The Vermont Conversation with David Goodman

The Vermont Conversation with David Goodman


A Vermont Jewish student banished from Israel speaks out

December 03, 2025

Leila Stillman-Utterback graduated from Middlebury Union High School in June and decided to take a gap year to pursue a dream. The 18-year-old Vermonter traveled to Israel to participate in a solidarity program that included volunteering with Rabbis for Human Rights in the Israeli-occupied West Bank to help Palestinians harvest olives. She was part of an effort to provide “protective presence” for Palestinians who are under constant attack from right-wing Israeli settlers. She said she wanted to live the Jewish values of tikkun olam (repairing the world) and b’tselem elohim (a belief that everyone is created in God’s image). 

On October 29, Stillman-Utterback was detained by Israeli soldiers, spent a night handcuffed in a police station and was accused of violating the terms of her tourist visa by entering a closed military zone. After being hauled before a judge at 3 a.m., she was deported and banned from Israel for 10 years.

Leila’s treatment at the hands of Israeli authorities was deeply personal for her mother. Danielle Stillman is the rabbi of Middlebury College. She teaches the values that Leila is living. Her daughter is now paying the price. 

The Israeli government of Benjamin Netanyahu may have hoped that by coming down hard on a young American activist that it would silence her. The opposite has occurred. Stillman-Utterback has spoken out in multiple interviews in the Israeli press. 

“My deportation felt like a betrayal,” wrote Stillman-Utterback in a powerful essay about her ordeal in The Forward, an independent Jewish American news publication. “Israel was supposed to be for me, for every Jew. But the settler movement and the current government would like to redefine what it means to be Jewish along political lines.”

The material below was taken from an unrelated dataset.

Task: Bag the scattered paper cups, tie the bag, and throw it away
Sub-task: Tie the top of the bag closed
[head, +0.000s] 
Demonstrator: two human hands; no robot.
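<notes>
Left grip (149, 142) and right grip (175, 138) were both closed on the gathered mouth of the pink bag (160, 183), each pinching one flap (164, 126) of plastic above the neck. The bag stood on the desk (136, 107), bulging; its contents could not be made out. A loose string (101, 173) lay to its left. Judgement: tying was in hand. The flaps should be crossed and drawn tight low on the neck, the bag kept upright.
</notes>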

Stillman-Utterback rejects the notion that criticizing Israel is somehow antisemitic. “I've grown up my entire life with a connection to Israel, with a love for it even,” she told The Vermont Conversation. “I have also grown up my entire life being allowed to be critical of Israel and … frustrated [and] angry.” She added that it was essential that “in a time of real rising antisemitism globally, that we are able to hold criticism and love at the same time. I really do think that it's possible.”

Stillman-Utterback’s treatment is part of a larger crackdown on Palestinians and Jewish activists by the Israeli government and right-wing settlers who operate with near impunity in Palestinian communities. In October, there were 126 olive harvest-related settler attacks against Palestinians, and Israel detained and deported 32 foreign activists who were accompanying Palestinian harvesters near the town of Burin, according to the UN’s Office for the Coordination of Humanitarian Affairs.

Stillman-Utterback, who two years ago was named a Bronfman Fellow, a cohort of high-achieving Jewish teens, is appealing her ban from Israel and is committed to staying engaged. “We need to maintain our relationships in order to show that there are people who are committed to a peaceful and just future. It doesn't matter what it looks like, whether it's a two state solution, whether it's binational, it only matters that that we end the violence and that we end the occupation, that we move towards equality. Any movement towards equality and towards an end in violence, towards accountability for settler actions, is a move in the right direction.”

Rabbi Danielle Stillman said that she’s “inspired by [Leila’s] principled willingness to hang in with Israel despite this really harrowing, dramatic experience, and that that really comes from her Jewish values … to contribute to building a better society in a place that she's come to really care about.”

Rabbi Stillman said that American Jews are deeply divided about Israel, especially along generational lines. A recent Washington Post survey found that just over half of Jewish Americans — and two thirds of those over 65 — say they are emotionally attached to Israel, but only about one third of those ages 18 to 34 feel that attachment. About half of younger Jews are more likely to say Israel has committed genocide in Gaza, compared to about one third of older Jews.

Leila’s arrest and expulsion “just makes me really concerned about the future of the relationship between Israel and the diaspora, between American Jews and Israeli Jews,” said Rabbi Stillman.

Rabbi Stillman criticized how antisemitism is being “used in a certain way to further an agenda of silencing solidarity with Palestinians and silencing speech in general on many college campuses.”

Leila Stillman-Utterback is now back home in Middlebury figuring out what she will do with the rest of her gap year before attending Williams College in the fall of 2026. She expressed gratitude towards her parents.

“I was taught to always stay in a place of not knowing, even if it's uncomfortable, and I feel immensely grateful for never being told that only one answer is right, and for always being taught to live in that liminal space.”